### Task directions
In the data below, find every line with the word "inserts" and copy it.

### Material to process

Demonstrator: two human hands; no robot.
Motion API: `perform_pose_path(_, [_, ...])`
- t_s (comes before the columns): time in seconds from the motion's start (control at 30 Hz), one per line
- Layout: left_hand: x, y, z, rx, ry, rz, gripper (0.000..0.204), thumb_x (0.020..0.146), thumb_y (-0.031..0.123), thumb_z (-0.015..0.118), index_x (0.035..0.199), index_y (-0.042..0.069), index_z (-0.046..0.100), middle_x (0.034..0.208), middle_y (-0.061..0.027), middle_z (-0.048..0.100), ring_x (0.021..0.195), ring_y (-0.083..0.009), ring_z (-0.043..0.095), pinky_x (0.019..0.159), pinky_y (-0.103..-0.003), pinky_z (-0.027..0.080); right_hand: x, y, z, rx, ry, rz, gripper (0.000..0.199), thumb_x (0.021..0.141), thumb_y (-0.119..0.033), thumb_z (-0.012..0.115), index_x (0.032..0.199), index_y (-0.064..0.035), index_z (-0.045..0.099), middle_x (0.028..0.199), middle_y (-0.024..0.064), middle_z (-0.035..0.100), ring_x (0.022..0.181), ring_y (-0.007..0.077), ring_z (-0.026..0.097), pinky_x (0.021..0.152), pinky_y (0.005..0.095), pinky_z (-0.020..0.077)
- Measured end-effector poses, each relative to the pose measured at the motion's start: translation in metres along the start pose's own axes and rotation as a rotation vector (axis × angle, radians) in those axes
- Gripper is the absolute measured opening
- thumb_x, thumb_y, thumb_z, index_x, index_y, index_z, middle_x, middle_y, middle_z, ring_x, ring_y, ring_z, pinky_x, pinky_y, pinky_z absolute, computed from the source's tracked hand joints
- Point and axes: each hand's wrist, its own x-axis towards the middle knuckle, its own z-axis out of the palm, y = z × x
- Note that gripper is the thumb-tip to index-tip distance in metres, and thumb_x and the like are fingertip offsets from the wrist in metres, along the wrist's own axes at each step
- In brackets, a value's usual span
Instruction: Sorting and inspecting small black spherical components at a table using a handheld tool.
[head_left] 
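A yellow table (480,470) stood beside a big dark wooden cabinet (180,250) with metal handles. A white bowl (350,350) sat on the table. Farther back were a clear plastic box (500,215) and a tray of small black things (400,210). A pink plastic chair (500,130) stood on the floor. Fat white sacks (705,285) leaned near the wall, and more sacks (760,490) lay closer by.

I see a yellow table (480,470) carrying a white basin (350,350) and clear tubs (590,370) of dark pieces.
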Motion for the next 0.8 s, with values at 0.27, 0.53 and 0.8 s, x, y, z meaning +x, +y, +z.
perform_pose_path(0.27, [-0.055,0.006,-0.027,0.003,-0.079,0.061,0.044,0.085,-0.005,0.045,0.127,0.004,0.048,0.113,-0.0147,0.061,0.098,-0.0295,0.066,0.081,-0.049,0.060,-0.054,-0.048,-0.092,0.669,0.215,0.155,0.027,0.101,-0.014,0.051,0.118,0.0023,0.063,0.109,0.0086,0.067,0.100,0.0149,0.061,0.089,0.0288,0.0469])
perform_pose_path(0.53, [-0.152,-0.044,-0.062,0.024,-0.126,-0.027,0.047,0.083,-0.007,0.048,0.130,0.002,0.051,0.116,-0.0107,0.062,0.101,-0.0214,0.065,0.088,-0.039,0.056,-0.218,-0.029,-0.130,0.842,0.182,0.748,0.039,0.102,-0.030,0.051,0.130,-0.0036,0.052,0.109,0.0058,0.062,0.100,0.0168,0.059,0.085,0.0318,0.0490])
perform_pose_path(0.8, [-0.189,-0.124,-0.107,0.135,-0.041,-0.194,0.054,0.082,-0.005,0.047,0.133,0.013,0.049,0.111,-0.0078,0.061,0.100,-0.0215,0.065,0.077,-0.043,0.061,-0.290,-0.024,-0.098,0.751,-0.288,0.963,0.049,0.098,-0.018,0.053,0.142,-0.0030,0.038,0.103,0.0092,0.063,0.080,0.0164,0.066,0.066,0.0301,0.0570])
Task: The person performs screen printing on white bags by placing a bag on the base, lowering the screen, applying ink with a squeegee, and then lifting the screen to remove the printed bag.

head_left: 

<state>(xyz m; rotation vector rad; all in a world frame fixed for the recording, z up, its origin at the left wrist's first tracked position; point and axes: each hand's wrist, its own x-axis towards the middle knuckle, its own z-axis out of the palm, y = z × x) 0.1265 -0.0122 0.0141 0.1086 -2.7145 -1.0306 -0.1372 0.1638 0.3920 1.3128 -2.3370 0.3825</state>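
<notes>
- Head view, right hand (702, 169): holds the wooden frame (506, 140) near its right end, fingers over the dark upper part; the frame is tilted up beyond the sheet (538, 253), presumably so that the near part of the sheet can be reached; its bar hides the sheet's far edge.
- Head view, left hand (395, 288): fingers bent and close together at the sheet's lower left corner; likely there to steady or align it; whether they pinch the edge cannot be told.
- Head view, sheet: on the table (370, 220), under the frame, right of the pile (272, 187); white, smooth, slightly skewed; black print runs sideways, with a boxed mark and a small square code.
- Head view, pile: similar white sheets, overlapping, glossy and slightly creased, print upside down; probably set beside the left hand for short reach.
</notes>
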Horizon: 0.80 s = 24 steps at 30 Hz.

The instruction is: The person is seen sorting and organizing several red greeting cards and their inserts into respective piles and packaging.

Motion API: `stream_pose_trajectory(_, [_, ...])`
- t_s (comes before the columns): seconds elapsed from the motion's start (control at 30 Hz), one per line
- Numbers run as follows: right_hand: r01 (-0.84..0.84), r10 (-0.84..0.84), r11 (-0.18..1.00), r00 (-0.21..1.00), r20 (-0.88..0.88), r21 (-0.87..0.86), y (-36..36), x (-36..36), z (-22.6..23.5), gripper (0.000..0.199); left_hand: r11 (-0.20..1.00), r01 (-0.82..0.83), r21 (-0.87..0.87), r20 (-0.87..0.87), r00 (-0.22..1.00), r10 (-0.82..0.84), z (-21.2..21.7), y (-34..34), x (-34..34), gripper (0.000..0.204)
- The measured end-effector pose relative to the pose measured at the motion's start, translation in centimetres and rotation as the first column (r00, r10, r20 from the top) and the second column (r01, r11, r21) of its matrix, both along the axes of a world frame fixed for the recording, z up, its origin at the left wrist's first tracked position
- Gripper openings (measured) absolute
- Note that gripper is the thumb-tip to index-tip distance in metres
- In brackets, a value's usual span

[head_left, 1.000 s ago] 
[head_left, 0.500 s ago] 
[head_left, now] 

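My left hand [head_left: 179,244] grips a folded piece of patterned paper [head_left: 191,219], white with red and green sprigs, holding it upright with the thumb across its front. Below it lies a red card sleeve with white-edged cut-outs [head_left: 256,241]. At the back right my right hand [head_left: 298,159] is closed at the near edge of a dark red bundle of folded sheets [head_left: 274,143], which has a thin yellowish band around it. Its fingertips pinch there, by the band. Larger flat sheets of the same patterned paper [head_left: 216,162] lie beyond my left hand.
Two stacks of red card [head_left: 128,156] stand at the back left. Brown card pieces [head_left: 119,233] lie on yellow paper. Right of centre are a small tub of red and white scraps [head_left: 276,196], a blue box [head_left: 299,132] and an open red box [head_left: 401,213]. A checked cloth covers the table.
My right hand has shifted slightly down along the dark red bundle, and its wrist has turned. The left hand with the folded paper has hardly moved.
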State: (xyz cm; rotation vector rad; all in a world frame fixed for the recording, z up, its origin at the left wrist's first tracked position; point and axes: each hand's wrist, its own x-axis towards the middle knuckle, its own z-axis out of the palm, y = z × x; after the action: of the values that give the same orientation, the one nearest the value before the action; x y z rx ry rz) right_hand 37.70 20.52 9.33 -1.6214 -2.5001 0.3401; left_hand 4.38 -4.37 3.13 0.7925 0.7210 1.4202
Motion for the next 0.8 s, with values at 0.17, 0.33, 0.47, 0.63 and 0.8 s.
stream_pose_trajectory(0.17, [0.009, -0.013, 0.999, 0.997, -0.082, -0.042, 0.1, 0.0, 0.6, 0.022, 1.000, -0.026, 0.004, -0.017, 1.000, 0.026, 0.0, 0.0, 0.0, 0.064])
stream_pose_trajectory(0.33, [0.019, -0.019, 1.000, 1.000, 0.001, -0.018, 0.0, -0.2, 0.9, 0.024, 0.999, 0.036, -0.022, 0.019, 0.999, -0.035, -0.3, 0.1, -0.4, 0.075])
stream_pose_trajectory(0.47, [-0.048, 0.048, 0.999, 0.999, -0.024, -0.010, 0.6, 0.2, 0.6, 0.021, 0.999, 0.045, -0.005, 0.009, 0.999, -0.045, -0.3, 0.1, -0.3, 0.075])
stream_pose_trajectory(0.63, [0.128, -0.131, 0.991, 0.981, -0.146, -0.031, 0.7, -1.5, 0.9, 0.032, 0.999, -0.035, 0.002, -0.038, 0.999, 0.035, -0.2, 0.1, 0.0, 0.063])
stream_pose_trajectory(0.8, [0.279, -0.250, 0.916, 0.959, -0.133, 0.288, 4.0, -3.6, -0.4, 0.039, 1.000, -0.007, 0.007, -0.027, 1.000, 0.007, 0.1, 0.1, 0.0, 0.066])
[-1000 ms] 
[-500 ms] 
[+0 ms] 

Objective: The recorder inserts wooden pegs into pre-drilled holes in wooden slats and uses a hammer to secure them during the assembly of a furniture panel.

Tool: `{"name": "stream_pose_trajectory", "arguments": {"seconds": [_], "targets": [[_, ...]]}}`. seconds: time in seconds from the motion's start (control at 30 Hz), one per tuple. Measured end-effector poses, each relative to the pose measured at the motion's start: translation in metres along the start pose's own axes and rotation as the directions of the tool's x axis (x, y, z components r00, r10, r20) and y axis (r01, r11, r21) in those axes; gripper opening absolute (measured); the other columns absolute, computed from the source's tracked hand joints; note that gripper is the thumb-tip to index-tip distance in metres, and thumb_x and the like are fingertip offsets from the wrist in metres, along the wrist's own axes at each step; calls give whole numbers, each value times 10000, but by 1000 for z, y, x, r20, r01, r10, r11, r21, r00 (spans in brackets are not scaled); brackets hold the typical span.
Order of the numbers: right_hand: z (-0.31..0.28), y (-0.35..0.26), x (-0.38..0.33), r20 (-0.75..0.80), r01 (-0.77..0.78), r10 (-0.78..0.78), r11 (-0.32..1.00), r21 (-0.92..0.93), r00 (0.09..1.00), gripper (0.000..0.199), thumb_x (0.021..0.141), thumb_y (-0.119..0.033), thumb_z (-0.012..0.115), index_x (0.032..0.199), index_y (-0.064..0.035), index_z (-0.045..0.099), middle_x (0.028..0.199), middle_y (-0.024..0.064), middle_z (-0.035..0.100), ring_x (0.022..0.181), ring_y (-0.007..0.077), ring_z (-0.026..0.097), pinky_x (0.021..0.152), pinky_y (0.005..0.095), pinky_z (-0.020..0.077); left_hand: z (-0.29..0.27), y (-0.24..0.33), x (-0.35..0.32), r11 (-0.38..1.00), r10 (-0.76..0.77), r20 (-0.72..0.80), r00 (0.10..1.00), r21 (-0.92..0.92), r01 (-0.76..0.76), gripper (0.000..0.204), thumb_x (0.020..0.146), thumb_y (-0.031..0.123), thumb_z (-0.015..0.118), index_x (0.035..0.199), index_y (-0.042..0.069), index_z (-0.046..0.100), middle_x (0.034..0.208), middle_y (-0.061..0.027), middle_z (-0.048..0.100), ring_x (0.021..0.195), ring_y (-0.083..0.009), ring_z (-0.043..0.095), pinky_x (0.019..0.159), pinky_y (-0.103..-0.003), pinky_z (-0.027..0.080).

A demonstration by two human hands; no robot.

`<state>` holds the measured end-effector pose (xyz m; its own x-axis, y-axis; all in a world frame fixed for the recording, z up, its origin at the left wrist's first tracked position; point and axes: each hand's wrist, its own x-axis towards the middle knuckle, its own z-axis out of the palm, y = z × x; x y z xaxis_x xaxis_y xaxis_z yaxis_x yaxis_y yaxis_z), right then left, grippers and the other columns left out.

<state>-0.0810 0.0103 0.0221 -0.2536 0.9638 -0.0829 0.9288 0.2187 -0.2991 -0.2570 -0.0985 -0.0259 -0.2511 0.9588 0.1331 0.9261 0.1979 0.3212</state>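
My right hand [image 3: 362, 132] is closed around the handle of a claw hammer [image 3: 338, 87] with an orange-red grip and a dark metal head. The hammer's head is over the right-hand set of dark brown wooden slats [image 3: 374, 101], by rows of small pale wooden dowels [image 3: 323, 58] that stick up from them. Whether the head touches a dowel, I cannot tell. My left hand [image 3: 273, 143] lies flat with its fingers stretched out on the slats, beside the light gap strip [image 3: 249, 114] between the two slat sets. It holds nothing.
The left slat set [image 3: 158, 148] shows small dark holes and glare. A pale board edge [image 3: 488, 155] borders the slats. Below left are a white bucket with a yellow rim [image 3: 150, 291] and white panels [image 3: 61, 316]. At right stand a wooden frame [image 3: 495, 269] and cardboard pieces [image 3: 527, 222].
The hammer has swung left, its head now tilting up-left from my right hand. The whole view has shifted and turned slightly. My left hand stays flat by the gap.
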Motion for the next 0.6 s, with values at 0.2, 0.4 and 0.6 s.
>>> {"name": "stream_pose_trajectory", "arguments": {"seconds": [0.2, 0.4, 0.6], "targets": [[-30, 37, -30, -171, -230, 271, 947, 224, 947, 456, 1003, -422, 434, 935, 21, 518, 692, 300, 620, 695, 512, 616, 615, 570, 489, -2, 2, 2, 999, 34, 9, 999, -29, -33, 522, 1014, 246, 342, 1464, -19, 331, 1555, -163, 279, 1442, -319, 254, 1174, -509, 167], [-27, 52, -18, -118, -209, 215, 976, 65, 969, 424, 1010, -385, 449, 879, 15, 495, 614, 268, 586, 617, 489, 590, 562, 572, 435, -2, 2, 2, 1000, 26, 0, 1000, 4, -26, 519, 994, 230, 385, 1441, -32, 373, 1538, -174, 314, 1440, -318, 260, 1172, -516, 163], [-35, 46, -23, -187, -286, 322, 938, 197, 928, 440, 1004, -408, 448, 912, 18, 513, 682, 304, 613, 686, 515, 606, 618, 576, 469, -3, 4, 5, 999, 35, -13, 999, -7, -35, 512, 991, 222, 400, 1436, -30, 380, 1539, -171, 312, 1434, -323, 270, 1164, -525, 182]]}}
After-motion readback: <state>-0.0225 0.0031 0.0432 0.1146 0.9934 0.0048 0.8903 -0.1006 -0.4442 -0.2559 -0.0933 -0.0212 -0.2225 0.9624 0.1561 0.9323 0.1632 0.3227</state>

### Solution to this problem
The instruction is: The person is seen sorting and organizing several red greeting cards and their inserts into respective piles and packaging.
Objective: The recorder inserts wooden pegs into pre-drilled holes in wooden slats and uses a hammer to secure them during the assembly of a furniture panel.

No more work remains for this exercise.